## EXERCISE
Track down each line below containing the string "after" and copy it.
DATASET EXCERPT section start
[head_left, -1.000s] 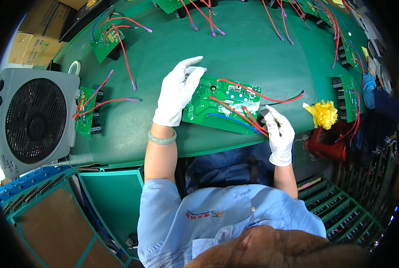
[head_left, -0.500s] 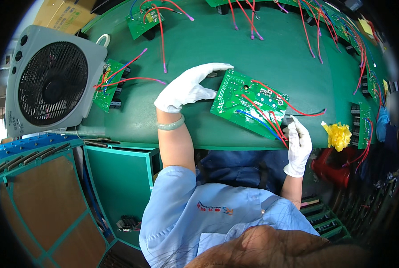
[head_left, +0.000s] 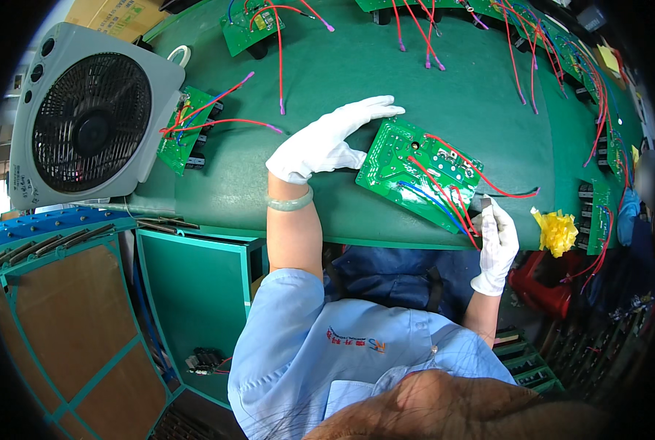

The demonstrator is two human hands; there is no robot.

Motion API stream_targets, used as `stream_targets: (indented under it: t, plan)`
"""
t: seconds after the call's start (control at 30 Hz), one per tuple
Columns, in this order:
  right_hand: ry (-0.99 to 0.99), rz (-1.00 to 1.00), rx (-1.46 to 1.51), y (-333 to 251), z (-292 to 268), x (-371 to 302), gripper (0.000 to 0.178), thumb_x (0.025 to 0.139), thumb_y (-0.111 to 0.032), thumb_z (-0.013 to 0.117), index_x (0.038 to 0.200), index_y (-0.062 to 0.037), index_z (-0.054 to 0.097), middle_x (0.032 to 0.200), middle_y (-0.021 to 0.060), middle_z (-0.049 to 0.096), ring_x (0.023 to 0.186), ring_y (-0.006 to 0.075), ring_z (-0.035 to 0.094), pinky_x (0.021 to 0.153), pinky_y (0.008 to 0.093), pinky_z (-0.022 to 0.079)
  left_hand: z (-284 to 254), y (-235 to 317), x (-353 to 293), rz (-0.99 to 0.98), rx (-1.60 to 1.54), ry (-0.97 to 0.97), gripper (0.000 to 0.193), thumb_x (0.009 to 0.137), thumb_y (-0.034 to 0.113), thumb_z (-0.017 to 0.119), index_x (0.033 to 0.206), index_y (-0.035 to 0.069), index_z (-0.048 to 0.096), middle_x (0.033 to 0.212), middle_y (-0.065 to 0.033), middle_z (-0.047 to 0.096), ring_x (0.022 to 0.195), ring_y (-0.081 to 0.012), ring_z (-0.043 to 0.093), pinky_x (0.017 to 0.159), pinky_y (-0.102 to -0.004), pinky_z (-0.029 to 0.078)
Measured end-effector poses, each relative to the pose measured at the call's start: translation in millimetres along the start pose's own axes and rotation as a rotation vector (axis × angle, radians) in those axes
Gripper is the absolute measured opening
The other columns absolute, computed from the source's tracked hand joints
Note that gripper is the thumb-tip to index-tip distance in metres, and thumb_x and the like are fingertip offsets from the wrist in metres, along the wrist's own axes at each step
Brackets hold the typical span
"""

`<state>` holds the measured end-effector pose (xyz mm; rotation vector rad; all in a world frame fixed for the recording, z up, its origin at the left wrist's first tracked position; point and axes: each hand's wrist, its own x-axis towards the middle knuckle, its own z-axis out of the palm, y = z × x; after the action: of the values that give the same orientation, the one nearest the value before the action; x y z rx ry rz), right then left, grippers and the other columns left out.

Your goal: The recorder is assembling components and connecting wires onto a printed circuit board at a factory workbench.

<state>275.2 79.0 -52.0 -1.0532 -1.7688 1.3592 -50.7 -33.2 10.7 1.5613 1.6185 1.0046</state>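
Observation:
A green circuit board (head_left: 395, 165) lies tilted on the green table in front of me, its solder side up, with red and blue wires attached. My left hand (head_left: 327, 147), in a white glove, is at the board's left edge. Its fingers stretch toward the far corner and the thumb stands apart near the left corner. My gloved right hand (head_left: 497, 246) is closed by the board's near right corner, next to the wire ends. Between its fingertips shows a small dark grey piece (head_left: 486, 204), too small to identify.
A grey box fan (head_left: 167, 77) stands at the left, beside another wired board (head_left: 177, 150). More boards with red wires line the far edge and right side. A crumpled yellow bundle (head_left: 558, 233) sits at the near right edge. A green open cabinet (head_left: 192, 293) is below left.
The whole view has shifted slightly. My right hand has moved a little away from the board's corner, and the grey piece now shows at its fingertips. My left hand stays beside the board.

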Motion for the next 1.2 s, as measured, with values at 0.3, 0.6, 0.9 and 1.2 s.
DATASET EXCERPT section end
## OUTPUT OF THE TASK
t: seconds after the call's start (control at 30 Hz), one per tuple
`<state>` holds the measured end-effector pose (xyz mm; rotation vector rad; all in a world frame fixed for the recording, z up, its origin at the left wrist's first tracked position; point and axes: each hand's wrist, its own x-axis towards the middle knuckle, its own z-axis out of the palm, y = z × x; after the action: of the values that give the same orientation, the one nearest the value before the action; x y z rx ry rz), right then left, grippers and the other columns left out.

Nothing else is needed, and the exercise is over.